### Exercise description
Transcribe the listing exactly, so that nothing but the pictures is missing.

### Provided material
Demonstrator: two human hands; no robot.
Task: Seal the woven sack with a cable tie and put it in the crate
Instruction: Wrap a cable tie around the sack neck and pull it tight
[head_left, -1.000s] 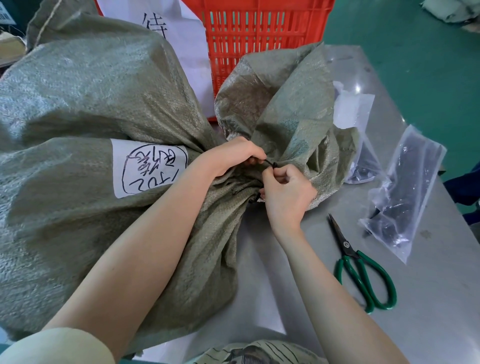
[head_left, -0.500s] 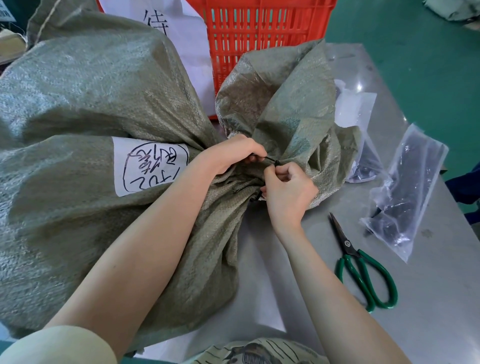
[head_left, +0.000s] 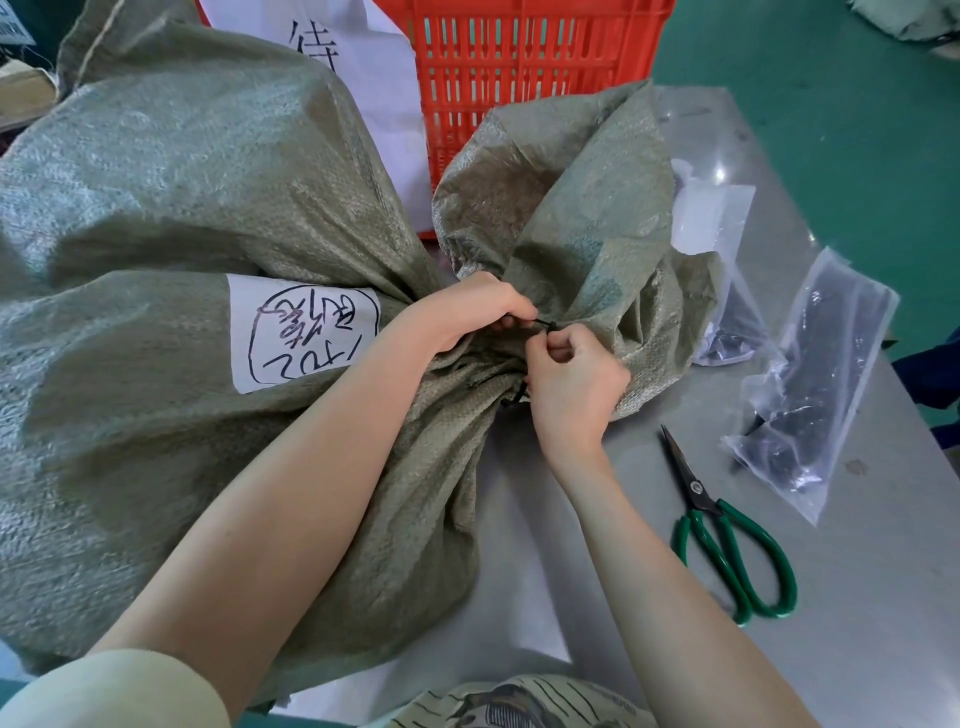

### Result
Demonstrator: two human hands; no robot.
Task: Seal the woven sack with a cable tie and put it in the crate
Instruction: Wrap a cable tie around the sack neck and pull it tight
[head_left, -1.000s] 
[head_left, -0.500s] 
[head_left, +0.000s] 

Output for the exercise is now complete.